Toronto Sun
TORONTO - The trains will run on time or your money back, Premier Dalton McGuinty promised Tuesday.
“I’m proposing a service guarantee — a money-back guarantee if you will,” McGuinty told about 1,300 people at a United Way fundraising lunch sponsored by the building industry.
“I’m proposing to refund (GO) passengers their full fare if the train is 20 minutes late.”
McGuinty said the government and GO Transit will be consulting with commuters before moving ahead with the plan and did not offer a target date when it might come into effect.
He estimated it would cost up to $7 million to refund fares for late riders but that the figure would likely go down if such a guarantee was hanging over GO Transit’s head.
“What we discovered with other service guarantees that we put in place, is that as soon as you put a service guarantee in there, all the people who are responsible for delivering — they find a way to deliver,” McGuinty said.
Bruce McCuaig, president and CEO of Metrolinx, the provincial transit agency that operates GO Trains, said only 362 of more than 53,000 trips are late more than 20 minutes and the system is on time 95% of the time.
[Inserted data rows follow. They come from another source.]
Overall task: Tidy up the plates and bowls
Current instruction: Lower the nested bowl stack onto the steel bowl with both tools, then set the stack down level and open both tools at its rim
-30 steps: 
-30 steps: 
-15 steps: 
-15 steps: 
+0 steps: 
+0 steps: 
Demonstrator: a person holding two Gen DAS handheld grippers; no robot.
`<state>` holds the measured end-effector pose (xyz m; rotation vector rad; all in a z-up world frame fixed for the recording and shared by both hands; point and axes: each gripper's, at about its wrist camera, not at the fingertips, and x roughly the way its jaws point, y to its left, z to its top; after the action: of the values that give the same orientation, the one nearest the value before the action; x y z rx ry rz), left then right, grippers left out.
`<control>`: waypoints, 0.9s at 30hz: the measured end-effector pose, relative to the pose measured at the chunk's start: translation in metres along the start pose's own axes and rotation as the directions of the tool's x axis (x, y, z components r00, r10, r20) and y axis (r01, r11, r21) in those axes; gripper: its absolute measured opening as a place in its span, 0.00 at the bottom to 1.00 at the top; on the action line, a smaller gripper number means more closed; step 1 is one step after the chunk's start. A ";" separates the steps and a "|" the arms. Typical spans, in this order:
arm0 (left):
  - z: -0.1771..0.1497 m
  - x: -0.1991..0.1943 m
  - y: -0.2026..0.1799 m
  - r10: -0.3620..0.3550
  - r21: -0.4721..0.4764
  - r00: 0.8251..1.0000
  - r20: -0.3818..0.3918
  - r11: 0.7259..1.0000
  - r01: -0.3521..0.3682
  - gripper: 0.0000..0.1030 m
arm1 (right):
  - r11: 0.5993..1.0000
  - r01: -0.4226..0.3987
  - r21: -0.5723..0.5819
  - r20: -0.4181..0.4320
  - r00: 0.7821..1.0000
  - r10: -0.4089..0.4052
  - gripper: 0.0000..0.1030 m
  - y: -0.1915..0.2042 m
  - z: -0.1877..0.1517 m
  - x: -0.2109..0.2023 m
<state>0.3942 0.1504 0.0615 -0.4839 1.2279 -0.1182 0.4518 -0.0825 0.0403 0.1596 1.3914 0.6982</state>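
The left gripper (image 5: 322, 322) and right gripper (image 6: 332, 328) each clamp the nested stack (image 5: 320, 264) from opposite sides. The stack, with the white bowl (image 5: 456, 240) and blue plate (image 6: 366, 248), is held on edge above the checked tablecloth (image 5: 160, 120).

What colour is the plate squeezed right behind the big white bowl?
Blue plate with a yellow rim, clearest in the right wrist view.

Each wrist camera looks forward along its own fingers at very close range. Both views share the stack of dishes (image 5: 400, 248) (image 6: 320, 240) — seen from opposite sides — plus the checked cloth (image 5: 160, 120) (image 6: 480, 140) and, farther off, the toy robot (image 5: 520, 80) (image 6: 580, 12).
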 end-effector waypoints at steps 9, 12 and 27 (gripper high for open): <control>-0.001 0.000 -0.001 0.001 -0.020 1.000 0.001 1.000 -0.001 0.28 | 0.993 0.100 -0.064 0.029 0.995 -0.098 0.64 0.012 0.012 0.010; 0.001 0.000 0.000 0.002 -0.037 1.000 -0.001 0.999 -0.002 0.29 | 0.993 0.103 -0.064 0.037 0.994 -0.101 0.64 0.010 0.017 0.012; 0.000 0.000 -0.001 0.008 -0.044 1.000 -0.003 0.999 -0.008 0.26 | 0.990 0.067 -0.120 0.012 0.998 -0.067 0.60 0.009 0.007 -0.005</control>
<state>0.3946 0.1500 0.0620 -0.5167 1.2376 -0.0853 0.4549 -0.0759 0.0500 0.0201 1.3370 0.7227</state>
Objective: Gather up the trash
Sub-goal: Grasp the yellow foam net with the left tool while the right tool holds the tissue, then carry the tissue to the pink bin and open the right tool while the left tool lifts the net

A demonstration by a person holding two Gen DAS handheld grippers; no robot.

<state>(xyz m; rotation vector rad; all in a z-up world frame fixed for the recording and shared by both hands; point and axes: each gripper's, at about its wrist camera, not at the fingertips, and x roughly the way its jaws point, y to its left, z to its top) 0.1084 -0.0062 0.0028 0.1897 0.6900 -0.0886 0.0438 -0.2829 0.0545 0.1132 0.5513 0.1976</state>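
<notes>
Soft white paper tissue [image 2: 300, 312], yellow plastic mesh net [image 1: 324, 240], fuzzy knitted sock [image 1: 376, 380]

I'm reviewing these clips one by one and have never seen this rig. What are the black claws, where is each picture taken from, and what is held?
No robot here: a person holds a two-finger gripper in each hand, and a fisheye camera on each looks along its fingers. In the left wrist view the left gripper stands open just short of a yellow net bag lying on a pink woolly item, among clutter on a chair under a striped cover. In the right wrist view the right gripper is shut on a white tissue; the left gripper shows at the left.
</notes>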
How fares would be refunded has yet to be worked out.
GO would like to avoid having people forced to line up for refunds at Union Station and it’s possible the guarantee might only be available to customers who have a Presto fare smart card, McCuaig said.
“That might be one scenario,” he said. “We’re likely going to over time move to an environment where the Presto card is the fare media that the vast majority of our customers are using.
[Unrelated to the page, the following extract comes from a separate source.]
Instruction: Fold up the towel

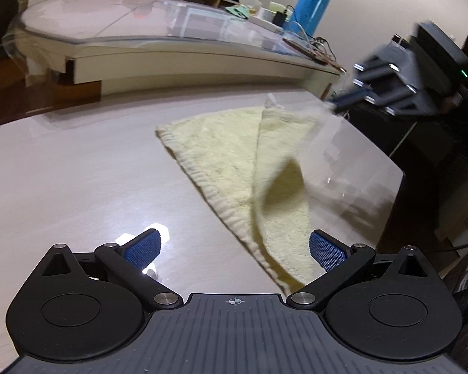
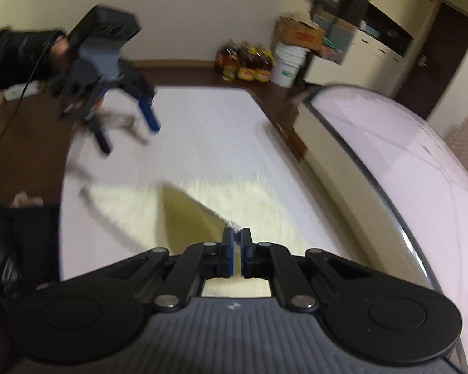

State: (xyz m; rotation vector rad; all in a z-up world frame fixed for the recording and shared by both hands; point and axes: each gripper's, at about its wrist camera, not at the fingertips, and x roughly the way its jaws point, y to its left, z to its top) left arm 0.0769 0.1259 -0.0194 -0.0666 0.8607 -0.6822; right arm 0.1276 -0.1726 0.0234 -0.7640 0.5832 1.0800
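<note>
Item: pale yellow towel [image 1: 227, 168], lying on the white worktop [image 1: 78, 171], partly folded, one flap raised off the lower layer.

Left gripper [image 1: 234, 249]: nearest the towel's near corner; jaws wide apart, holding nothing, the right pad just beside the towel's near edge. It tilts downward towards the worktop.

Right gripper [image 2: 236, 240]: beyond the towel's far corner in the left wrist view; jaws closed almost fully, pinching a thin corner of the towel. It also tilts downward and is blurred, carrying the flap above the towel's lower layer.

Sleeve [image 2: 12, 56]: dark, behind the left gripper in the right wrist view.

Risks, judged: the pinch is on very little cloth, so the corner may slip free. The near corner is not pinned, so the towel may drag or fold crooked.
</note>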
“It’s the convenient choice for them to pay for their fares.”
The Progressive Conservatives, leading McGuinty’s Liberals in the polls ahead of the Oct. 6 election, dismissed the promise as gimmicky.
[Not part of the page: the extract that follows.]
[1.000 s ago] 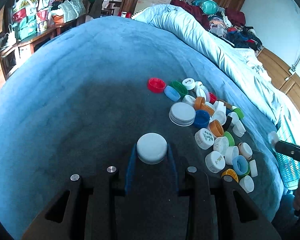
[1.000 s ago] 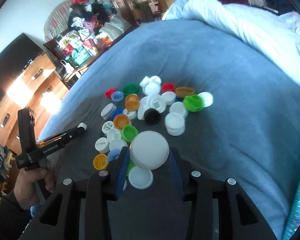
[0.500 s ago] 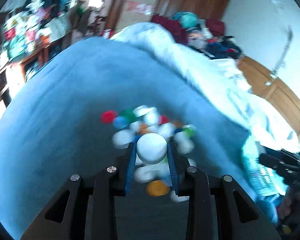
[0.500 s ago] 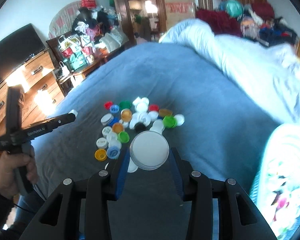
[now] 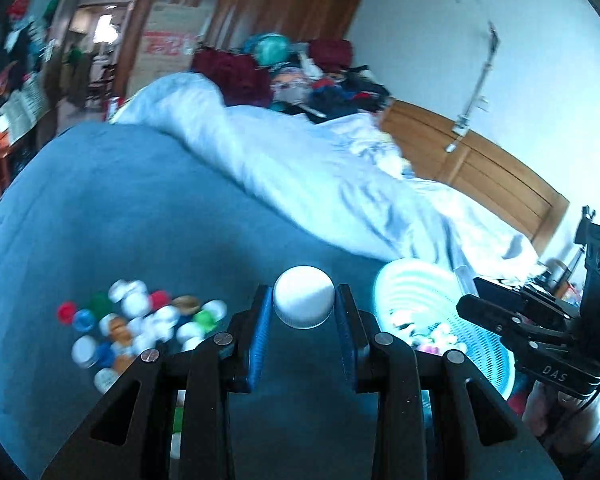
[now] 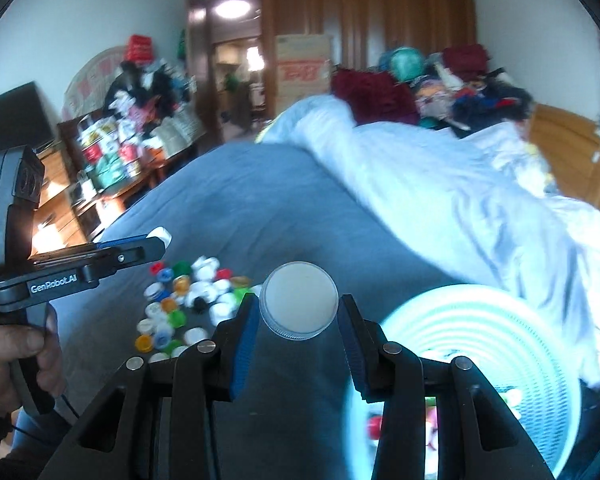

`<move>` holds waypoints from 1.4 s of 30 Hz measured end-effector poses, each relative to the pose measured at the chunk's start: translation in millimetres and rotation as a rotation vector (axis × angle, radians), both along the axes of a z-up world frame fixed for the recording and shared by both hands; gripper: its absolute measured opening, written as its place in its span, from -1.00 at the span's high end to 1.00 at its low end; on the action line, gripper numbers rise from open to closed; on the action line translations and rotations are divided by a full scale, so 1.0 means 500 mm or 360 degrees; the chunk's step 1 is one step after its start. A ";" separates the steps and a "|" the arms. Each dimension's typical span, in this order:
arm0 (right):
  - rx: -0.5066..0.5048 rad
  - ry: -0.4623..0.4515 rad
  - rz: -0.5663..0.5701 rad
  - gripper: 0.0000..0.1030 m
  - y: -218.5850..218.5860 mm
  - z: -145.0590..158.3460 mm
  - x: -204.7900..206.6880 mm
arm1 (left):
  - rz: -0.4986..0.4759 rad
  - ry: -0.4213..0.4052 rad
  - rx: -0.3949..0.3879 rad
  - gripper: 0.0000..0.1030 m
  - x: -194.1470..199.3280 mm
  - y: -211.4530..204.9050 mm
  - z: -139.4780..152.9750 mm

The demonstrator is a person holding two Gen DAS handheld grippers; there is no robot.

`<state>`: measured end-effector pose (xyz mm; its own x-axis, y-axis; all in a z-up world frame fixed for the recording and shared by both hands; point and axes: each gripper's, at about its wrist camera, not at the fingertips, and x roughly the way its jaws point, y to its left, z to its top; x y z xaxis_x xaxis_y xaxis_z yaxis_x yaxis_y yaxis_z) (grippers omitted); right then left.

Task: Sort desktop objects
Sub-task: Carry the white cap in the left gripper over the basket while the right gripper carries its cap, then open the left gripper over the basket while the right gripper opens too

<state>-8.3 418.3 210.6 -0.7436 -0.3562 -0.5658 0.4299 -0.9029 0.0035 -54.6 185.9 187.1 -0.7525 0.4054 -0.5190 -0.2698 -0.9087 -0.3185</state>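
I am holding a gripper in each hand above the blue blanket [image 5: 132, 208] on the bed. My left gripper [image 5: 304, 308] is clamped on a small white cap [image 5: 304, 302], its blue pads [image 5: 260, 332] pressing on the cap's two sides. My right gripper [image 6: 299, 312] is clamped on a wider white lid [image 6: 299, 300] with a ridged rim, the pads [image 6: 242, 344] gripping it from left and right so that its flat face is turned toward the camera.

In the right wrist view my left hand [image 6: 8, 356] is showing at the left edge, wrapped around the black handle, with the small cap peeking out white at the tip of that gripper. In the left wrist view my right gripper is showing at the right edge as a dark frame, near the basket.

The pile of loose caps [image 5: 140, 320] is lying on the blanket, below and to the left of both grippers: white, red, blue, green and orange ones jumbled together and touching. It is blurred, so I cannot count them.

A pale blue-green plastic basket [image 6: 480, 320] is sitting at the blanket's right edge, just to the right of the held lid. Some small coloured pieces are lying inside it, too blurred for me to tell what they are.

A rumpled white duvet [image 6: 440, 200] is lying across the bed beyond the blanket, with heaped clothes [image 6: 440, 84] and a wooden wardrobe [image 6: 360, 8] behind it.
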 end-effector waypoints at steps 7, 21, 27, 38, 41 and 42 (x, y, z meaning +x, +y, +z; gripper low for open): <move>-0.0020 0.0072 -0.0155 0.14 0.110 0.043 0.000 | -0.0157 0.0068 -0.0019 0.48 -0.019 0.134 0.061; -0.0005 -0.0049 -0.0299 0.14 0.273 0.048 -0.015 | -0.0448 -0.0007 -0.0122 0.48 -0.055 0.348 0.086; -0.0006 -0.0186 -0.0330 0.14 0.319 0.028 -0.044 | -0.0517 -0.0104 -0.0200 0.48 -0.073 0.408 0.078; 0.0022 -0.0428 -0.0330 0.13 0.353 -0.039 -0.069 | -0.0677 -0.0372 -0.0471 0.48 -0.085 0.501 -0.011; 0.0027 -0.0435 -0.0320 0.13 0.353 -0.044 -0.069 | -0.0677 -0.0383 -0.0469 0.48 -0.081 0.504 -0.019; 0.0026 -0.0437 -0.0317 0.13 0.353 -0.045 -0.069 | -0.0678 -0.0382 -0.0468 0.48 -0.080 0.505 -0.018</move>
“It’s 7 3/4 years since Dalton McGuinty has been in office and he’s never, ever asked the public’s opinion on anything,” PC MPP Peter Shurman said.
“Why would I even begin to believe him now?”
Asked if the TTC should have a similar policy that refunds customers for major inconveniences, Toronto Mayor Rob Ford said he’d have to look at the idea but wasn’t optimistic.
“There’s a lot of delays and I’d think we’d go broke doing that,” Ford said.